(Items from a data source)
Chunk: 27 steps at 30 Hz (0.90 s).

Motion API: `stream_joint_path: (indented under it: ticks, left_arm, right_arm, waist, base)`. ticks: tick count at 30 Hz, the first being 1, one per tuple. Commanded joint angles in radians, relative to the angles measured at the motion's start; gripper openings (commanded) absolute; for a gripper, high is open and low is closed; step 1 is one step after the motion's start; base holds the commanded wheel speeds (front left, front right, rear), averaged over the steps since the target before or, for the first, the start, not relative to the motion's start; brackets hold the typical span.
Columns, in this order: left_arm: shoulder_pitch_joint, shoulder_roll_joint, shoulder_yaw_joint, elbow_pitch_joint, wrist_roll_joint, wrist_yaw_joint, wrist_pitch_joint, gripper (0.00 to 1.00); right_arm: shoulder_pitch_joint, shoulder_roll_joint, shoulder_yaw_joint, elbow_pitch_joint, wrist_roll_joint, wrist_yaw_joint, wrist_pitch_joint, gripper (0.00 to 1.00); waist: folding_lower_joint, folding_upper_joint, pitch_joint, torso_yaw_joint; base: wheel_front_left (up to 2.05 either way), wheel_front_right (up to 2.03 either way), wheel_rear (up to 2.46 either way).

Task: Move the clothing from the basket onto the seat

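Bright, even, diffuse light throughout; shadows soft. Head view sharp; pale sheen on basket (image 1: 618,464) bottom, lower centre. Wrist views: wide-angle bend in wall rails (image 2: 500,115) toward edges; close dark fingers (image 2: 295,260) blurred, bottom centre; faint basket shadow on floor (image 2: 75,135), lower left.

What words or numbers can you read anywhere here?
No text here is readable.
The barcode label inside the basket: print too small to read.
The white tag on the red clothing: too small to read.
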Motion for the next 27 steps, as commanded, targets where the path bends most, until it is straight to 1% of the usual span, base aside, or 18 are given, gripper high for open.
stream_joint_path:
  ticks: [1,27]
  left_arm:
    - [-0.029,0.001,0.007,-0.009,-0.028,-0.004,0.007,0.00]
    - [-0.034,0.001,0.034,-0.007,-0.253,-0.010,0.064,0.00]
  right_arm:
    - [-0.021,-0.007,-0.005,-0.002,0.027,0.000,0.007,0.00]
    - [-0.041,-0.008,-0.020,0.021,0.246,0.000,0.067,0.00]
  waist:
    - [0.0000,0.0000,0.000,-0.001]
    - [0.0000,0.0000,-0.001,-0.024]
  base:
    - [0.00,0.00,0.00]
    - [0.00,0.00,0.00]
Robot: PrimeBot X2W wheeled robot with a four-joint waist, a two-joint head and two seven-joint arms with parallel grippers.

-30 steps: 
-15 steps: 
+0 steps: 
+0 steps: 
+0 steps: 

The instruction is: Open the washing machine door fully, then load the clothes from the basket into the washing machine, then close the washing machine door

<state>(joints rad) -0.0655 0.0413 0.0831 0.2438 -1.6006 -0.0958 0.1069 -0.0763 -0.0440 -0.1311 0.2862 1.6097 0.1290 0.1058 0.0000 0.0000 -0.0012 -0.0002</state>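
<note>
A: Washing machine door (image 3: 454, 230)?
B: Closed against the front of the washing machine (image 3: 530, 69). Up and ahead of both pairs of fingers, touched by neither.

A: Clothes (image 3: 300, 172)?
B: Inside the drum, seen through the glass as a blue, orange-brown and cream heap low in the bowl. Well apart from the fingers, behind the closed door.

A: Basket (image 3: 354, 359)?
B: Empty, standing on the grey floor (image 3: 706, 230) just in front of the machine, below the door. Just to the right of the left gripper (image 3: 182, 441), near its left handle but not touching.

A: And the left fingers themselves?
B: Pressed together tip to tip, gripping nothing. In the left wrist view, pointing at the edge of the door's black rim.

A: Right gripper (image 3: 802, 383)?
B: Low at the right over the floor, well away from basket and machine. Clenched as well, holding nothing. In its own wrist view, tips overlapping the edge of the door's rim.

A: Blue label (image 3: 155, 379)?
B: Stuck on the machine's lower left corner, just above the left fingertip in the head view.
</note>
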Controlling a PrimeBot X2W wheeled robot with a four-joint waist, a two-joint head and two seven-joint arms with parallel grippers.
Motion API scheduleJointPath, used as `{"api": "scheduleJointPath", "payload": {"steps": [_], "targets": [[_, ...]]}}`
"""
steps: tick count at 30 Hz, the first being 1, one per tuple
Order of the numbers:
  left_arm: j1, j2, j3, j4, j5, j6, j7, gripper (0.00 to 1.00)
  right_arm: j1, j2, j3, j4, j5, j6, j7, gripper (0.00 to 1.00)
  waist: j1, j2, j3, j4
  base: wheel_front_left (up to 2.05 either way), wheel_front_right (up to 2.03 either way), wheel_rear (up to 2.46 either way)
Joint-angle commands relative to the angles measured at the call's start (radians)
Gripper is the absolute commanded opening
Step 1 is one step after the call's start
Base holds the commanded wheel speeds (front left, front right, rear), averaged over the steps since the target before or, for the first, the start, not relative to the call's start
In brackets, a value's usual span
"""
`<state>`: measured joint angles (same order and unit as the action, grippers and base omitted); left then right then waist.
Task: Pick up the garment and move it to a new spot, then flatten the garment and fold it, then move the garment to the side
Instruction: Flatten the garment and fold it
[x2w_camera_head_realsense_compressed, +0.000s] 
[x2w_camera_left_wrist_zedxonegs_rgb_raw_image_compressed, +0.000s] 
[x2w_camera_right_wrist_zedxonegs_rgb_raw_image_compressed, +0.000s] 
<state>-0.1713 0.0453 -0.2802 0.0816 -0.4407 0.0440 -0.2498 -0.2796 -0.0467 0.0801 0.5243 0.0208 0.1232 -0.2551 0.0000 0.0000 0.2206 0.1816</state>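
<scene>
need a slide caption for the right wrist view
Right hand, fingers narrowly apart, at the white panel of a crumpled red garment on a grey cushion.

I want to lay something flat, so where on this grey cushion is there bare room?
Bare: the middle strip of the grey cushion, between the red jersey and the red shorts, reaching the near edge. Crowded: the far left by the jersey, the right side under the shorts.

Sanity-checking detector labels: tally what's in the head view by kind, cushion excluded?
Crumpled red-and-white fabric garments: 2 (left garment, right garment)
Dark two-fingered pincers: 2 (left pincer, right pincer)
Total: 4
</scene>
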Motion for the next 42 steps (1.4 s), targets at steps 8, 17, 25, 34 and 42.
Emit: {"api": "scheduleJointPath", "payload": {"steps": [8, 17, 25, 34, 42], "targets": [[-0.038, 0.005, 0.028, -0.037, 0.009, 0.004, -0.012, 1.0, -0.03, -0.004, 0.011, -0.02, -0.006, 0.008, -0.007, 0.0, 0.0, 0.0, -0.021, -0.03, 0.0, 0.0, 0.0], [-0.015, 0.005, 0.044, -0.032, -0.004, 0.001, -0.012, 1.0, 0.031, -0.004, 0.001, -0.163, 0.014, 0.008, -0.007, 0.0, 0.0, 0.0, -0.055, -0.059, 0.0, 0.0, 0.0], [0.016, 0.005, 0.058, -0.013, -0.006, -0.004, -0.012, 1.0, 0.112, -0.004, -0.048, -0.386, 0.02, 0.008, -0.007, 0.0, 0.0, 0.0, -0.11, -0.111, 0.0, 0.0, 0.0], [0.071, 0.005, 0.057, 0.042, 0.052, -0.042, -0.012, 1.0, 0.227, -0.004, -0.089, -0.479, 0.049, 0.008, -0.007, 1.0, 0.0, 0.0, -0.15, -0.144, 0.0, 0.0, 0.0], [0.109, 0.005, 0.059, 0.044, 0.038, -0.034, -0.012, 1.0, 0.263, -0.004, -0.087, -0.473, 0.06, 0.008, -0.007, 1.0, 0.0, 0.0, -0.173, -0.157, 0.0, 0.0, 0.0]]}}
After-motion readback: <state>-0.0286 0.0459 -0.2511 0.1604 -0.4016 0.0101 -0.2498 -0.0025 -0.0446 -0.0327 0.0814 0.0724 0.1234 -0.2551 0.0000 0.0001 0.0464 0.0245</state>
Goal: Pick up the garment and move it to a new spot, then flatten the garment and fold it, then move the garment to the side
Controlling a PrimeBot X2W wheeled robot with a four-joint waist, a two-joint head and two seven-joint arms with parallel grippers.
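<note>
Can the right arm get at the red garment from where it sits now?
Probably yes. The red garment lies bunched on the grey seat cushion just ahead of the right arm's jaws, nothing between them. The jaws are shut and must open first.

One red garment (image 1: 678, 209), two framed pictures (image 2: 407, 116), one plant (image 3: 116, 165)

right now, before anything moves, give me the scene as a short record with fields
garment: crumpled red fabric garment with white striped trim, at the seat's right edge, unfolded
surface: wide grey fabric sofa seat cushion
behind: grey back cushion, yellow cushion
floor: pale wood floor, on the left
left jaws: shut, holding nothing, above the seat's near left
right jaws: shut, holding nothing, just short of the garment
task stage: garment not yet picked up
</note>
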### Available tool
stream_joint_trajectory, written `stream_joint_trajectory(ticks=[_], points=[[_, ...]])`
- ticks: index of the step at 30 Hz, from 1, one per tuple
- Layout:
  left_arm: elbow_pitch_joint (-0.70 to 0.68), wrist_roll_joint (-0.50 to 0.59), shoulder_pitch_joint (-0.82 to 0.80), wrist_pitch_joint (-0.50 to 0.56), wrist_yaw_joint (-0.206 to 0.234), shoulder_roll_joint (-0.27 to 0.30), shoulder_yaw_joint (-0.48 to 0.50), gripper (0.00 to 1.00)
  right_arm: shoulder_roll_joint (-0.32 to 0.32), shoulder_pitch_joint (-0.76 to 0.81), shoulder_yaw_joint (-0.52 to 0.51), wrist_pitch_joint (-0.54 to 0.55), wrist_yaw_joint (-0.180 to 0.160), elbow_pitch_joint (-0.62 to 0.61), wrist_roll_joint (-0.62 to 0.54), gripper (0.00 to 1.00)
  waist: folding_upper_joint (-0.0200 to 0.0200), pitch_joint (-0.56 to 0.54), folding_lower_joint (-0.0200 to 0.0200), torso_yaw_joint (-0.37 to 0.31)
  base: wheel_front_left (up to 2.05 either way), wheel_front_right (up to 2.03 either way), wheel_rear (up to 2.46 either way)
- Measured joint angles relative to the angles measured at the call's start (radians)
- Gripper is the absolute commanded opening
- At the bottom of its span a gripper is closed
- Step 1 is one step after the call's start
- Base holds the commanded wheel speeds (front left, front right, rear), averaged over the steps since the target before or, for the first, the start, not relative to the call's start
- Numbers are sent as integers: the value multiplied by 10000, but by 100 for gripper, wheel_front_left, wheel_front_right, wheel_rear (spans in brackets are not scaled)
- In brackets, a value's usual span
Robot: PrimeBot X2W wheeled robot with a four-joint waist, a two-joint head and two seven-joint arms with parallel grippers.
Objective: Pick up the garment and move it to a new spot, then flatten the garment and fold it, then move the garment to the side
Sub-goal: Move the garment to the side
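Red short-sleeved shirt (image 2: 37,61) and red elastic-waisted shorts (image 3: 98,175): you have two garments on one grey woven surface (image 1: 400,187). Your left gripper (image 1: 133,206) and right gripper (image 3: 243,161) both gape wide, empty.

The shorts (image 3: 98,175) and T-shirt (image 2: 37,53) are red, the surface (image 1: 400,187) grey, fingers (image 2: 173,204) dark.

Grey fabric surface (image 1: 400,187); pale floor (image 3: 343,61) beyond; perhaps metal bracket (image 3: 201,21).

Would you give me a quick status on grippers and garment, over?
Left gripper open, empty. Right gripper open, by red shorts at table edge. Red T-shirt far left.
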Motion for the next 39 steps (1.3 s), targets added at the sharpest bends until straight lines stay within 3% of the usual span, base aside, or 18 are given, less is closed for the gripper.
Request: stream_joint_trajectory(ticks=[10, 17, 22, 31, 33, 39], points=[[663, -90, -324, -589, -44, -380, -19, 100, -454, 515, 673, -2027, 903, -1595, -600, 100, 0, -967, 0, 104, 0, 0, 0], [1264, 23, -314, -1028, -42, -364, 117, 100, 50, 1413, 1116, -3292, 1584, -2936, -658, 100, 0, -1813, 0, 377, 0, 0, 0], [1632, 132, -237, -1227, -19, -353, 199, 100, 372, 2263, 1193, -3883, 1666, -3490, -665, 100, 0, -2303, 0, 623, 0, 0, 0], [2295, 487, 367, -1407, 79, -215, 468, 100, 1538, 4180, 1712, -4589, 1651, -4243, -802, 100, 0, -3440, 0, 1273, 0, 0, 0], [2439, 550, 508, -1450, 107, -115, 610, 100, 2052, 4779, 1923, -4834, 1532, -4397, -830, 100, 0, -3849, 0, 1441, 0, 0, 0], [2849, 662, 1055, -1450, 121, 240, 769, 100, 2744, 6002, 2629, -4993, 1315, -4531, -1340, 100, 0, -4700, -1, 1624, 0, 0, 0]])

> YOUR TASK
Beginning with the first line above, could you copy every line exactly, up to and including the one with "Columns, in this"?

> RESULT
Chunk: 27 steps at 30 Hz (0.90 s).

Motion API: `stream_joint_path: (indented under it: ticks, left_arm, right_arm, waist, base)`. ticks: tick count at 30 Hz, the first being 1, one per tuple. Commanded joint angles in radians, relative to the angles measured at the motion's start; gripper openings (commanded) absolute; for a gripper, high is open and low is closed; step 1 is one step after the motion's start; base holds the commanded wheel speeds (front left, front right, rear), averaged over the steps since the target before or, for the first, the start, not relative to the motion's start; brackets hold the typical span.
Columns, in this order: left_arm: shoulder_pitch_joint, shoulder_roll_joint, shoulder_yaw_joint, elbow_pitch_joint, wrist_roll_joint, wrist_yaw_joint, wrist_pitch_joint, gripper (0.00 to 1.00); right_arm: shoulder_pitch_joint, shoulder_roll_joint, shoulder_yaw_joint, elbow_pitch_joint, wrist_roll_joint, wrist_yaw_joint, wrist_pitch_joint, gripper (0.00 to 1.00); waist: folding_lower_joint, folding_upper_joint, pitch_joint, torso_yaw_joint; base: wheel_front_left (up to 2.05 either way), wheel_front_right (up to 2.03 either way), wheel_rear (up to 2.46 either way).

The exercise has been carried out in full.